All of the lines below need to be copied exactly, apart from the pictures.

**Recorded data:**
━━━━━━━━━━

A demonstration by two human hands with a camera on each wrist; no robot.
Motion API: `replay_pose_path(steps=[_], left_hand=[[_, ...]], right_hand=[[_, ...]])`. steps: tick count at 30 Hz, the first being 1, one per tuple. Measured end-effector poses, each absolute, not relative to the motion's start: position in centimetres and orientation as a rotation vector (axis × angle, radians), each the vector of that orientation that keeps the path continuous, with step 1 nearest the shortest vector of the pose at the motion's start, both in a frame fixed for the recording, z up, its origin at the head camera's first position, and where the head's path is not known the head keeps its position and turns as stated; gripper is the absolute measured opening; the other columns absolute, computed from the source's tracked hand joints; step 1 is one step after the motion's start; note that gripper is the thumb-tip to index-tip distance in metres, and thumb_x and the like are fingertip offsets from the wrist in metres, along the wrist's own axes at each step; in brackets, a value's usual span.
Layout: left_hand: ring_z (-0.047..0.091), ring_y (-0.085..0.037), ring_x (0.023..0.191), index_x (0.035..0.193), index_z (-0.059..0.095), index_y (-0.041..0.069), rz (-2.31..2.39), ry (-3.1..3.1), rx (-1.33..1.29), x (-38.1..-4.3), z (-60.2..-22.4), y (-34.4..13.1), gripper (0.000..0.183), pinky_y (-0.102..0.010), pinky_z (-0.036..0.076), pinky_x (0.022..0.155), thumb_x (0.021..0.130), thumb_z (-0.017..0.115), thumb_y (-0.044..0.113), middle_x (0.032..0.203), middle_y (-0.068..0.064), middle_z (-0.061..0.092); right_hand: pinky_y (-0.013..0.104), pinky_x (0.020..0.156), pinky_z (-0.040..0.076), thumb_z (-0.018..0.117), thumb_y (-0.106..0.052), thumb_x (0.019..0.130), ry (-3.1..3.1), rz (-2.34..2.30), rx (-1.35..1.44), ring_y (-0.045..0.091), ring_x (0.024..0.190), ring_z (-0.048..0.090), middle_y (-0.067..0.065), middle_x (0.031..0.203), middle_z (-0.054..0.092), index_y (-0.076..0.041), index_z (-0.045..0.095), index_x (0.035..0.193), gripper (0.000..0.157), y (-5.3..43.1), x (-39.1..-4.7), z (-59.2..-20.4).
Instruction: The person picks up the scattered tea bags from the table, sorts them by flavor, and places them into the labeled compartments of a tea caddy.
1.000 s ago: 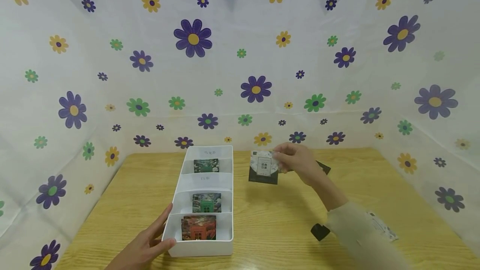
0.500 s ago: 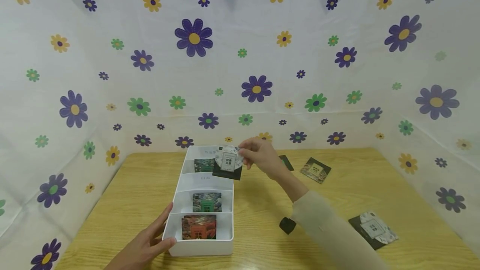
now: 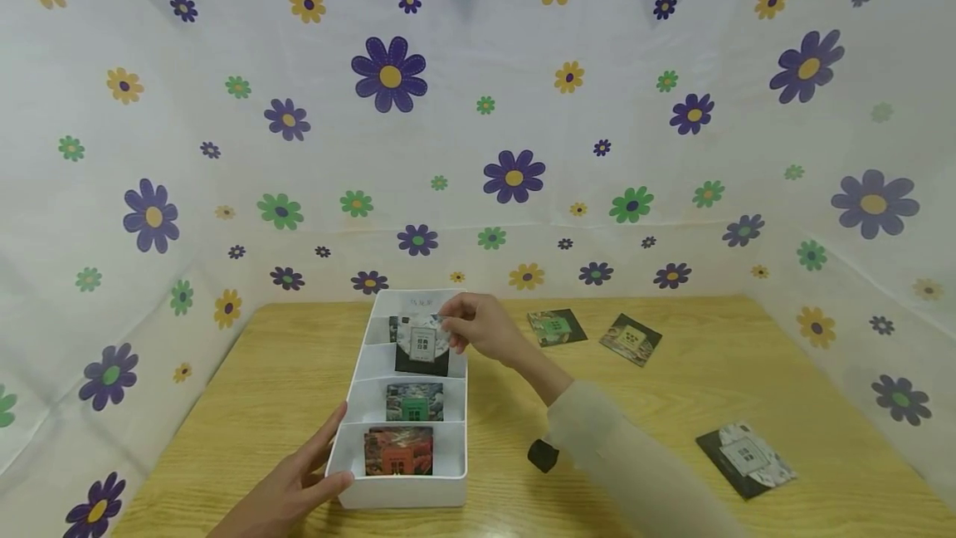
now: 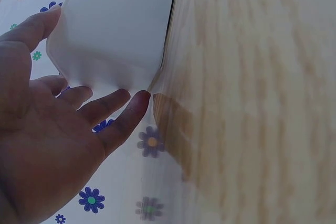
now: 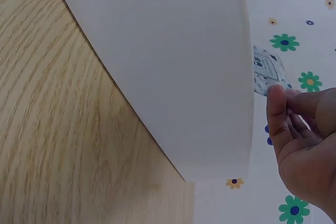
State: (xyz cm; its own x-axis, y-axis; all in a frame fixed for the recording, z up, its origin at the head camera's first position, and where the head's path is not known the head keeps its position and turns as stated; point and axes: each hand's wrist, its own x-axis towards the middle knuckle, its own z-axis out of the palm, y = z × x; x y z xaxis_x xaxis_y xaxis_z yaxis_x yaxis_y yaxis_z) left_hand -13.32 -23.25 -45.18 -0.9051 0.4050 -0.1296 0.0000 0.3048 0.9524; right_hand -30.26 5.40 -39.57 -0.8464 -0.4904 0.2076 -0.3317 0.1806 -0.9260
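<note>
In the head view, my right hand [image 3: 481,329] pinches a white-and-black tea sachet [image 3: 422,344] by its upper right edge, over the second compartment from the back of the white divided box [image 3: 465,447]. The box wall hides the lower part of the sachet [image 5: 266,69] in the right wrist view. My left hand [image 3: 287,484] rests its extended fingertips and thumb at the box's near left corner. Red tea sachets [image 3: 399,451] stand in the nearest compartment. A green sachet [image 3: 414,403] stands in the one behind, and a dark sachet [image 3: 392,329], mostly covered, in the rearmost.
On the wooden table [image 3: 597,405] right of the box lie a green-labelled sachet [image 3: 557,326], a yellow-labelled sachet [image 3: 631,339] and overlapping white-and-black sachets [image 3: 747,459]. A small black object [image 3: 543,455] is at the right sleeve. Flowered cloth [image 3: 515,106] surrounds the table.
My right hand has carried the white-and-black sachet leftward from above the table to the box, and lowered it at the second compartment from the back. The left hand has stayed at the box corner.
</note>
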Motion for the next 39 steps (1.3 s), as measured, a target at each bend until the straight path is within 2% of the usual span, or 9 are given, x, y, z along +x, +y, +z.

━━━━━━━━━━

**Answer below:**
A demonstration by two human hands with a camera on each wrist; no robot.
Motion API: `replay_pose_path(steps=[_], left_hand=[[_, ...]], right_hand=[[_, ...]])`. steps: tick count at 30 Hz, the first being 1, one per tuple. Measured end-effector poses, each absolute, not relative to the motion's start: position in centimetres and orientation as a rotation vector (axis × angle, radians), each the vector of that orientation that keeps the path continuous, with step 1 nearest the shortest vector of the pose at the motion's start, both in a frame fixed for the recording, z up, its origin at the head camera's first position, and where the head's path is not known the head keeps its position and turns as stated; gripper is the absolute measured opening; the other columns absolute, computed from the source's tracked hand joints; step 1 is one step after the motion's start; note that gripper is the thumb-tip to index-tip distance in metres, and thumb_x and the like are fingertip offsets from the wrist in metres, along the wrist's own axes at each step; in brackets, a value's usual span.
Layout: left_hand: ring_z (-0.047..0.091), ring_y (-0.085..0.037), ring_x (0.023..0.191), index_x (0.035..0.193), index_z (-0.059..0.095), index_y (-0.041..0.069), rz (-2.31..2.39), ry (-3.1..3.1), rx (-1.33..1.29), x (-38.1..-4.3), z (-60.2..-22.4), y (-34.4..13.1), gripper (0.000..0.183), pinky_y (-0.102..0.010), pinky_z (-0.036..0.076), pinky_x (0.022..0.155), thumb_x (0.021..0.130), thumb_z (-0.017..0.115), thumb_y (-0.044..0.113), middle_x (0.032..0.203), middle_y (-0.068..0.064), middle_z (-0.061..0.092); right_hand: pinky_y (-0.013..0.104), pinky_x (0.020..0.156), pinky_z (-0.040..0.076), thumb_z (-0.018..0.117), thumb_y (-0.106..0.052), thumb_x (0.019..0.130), ry (-3.1..3.1), rz (-2.34..2.30), rx (-1.35..1.44), ring_y (-0.045..0.091), ring_x (0.024..0.190), ring_z (-0.048..0.090), middle_y (-0.067..0.065), middle_x (0.031..0.203), middle_z (-0.054..0.092), index_y (-0.076..0.041), index_z (-0.045..0.095), index_x (0.035..0.193), gripper (0.000..0.157), y (-5.3..43.1), x (-39.1..-4.7), z (-59.2..-20.4).
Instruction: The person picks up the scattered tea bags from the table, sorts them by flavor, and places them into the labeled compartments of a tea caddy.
1.000 s ago: 
0.500 s ago: 
now: 
now: 
now: 
State: (xyz cm; its own x-axis, y-axis; all in a frame fixed for the recording, z up, its origin at the head camera's first position, and where the head's path is not known the head keeps its position and turns as stated; point and axes: each hand's wrist, its own x-axis towards the middle knuckle, its own z-axis out of the palm, y = z × x; x y z xaxis_x xaxis_y xaxis_z yaxis_x yaxis_y yaxis_z) left_hand -13.32 -23.25 -45.18 -0.9051 0.4050 -0.1296 0.0000 0.3048 0.9524; right_hand -30.26 5.40 -39.57 -0.8464 -0.4904 0.2076 -0.3317 0.1806 -0.9260
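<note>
In the head view, my right hand [image 3: 481,329] pinches a white-and-black tea sachet [image 3: 422,344] by its upper right edge, over the second compartment from the back of the white divided box [image 3: 465,447]. The box wall hides the lower part of the sachet [image 5: 266,69] in the right wrist view. My left hand [image 3: 287,484] rests its extended fingertips and thumb at the box's near left corner. Red tea sachets [image 3: 399,451] stand in the nearest compartment. A green sachet [image 3: 414,403] stands in the one behind, and a dark sachet [image 3: 392,329], mostly covered, in the rearmost.
On the wooden table [image 3: 597,405] right of the box lie a green-labelled sachet [image 3: 557,326], a yellow-labelled sachet [image 3: 631,339] and overlapping white-and-black sachets [image 3: 747,459]. A small black object [image 3: 543,455] is at the right sleeve. Flowered cloth [image 3: 515,106] surrounds the table.
My right hand has carried the white-and-black sachet leftward from above the table to the box, and lowered it at the second compartment from the back. The left hand has stayed at the box corner.
</note>
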Motion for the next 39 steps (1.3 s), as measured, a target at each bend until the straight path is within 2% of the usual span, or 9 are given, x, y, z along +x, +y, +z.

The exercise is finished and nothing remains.